Copy every line from the records below that carries the word "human".

[Stored data]
▼

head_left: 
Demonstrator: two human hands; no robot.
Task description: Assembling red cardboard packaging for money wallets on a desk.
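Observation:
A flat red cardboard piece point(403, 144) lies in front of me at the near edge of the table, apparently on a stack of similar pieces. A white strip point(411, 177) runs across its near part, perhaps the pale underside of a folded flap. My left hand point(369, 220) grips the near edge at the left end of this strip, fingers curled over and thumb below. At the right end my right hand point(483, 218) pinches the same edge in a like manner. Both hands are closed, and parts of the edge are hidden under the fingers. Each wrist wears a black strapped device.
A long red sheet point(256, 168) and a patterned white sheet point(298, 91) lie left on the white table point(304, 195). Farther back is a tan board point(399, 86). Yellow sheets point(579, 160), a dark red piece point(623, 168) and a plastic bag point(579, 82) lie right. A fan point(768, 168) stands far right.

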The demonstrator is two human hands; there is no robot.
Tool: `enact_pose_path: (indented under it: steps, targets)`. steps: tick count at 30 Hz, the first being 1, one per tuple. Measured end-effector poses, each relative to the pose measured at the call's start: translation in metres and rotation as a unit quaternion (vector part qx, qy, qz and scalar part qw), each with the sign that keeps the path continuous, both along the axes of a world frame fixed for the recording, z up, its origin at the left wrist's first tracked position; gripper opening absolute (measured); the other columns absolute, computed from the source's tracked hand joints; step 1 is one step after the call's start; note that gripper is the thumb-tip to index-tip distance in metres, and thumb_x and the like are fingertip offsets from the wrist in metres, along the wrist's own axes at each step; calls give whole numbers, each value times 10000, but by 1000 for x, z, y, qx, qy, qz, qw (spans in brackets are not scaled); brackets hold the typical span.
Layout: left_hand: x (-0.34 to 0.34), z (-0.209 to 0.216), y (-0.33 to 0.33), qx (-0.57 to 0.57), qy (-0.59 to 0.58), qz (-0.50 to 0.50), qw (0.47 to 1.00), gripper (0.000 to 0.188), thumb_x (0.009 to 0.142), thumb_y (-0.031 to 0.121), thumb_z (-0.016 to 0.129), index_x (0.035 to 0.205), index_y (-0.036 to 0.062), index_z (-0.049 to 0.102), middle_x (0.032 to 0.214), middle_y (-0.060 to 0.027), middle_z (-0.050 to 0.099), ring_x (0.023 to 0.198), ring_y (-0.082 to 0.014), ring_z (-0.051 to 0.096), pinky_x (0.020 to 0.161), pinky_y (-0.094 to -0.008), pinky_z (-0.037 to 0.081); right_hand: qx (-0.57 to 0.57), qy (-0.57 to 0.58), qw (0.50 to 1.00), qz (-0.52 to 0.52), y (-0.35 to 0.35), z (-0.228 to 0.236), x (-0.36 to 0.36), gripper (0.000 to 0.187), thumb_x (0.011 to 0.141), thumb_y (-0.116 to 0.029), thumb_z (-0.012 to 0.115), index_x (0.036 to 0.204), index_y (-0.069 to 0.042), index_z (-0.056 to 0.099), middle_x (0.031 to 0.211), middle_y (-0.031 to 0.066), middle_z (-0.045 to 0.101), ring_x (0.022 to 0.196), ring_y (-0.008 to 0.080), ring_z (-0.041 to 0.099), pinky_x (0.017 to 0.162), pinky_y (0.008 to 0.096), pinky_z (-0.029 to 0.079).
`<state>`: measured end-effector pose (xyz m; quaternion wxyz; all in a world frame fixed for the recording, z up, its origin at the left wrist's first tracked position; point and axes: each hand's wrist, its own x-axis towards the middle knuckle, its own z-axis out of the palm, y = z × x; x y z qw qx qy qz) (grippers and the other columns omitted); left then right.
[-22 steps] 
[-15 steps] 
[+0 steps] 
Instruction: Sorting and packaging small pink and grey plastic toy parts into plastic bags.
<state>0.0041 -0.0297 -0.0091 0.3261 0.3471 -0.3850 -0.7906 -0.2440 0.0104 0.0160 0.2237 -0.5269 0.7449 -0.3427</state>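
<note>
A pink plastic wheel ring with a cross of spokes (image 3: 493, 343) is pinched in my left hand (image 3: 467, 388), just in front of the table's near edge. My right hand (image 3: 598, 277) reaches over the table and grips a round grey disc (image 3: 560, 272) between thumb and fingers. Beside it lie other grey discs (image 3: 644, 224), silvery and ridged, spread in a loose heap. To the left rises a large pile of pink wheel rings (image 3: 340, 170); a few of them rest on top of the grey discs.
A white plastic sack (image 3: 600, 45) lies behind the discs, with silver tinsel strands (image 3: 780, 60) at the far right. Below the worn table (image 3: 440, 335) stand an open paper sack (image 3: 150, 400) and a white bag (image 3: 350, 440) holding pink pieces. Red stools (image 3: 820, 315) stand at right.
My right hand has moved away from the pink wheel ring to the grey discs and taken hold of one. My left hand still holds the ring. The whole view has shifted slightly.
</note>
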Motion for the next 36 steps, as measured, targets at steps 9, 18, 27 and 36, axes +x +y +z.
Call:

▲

TASK RESPONSE ->
Demonstrator: two human hands; no robot.
The demonstrator is two human hands; there is no robot.

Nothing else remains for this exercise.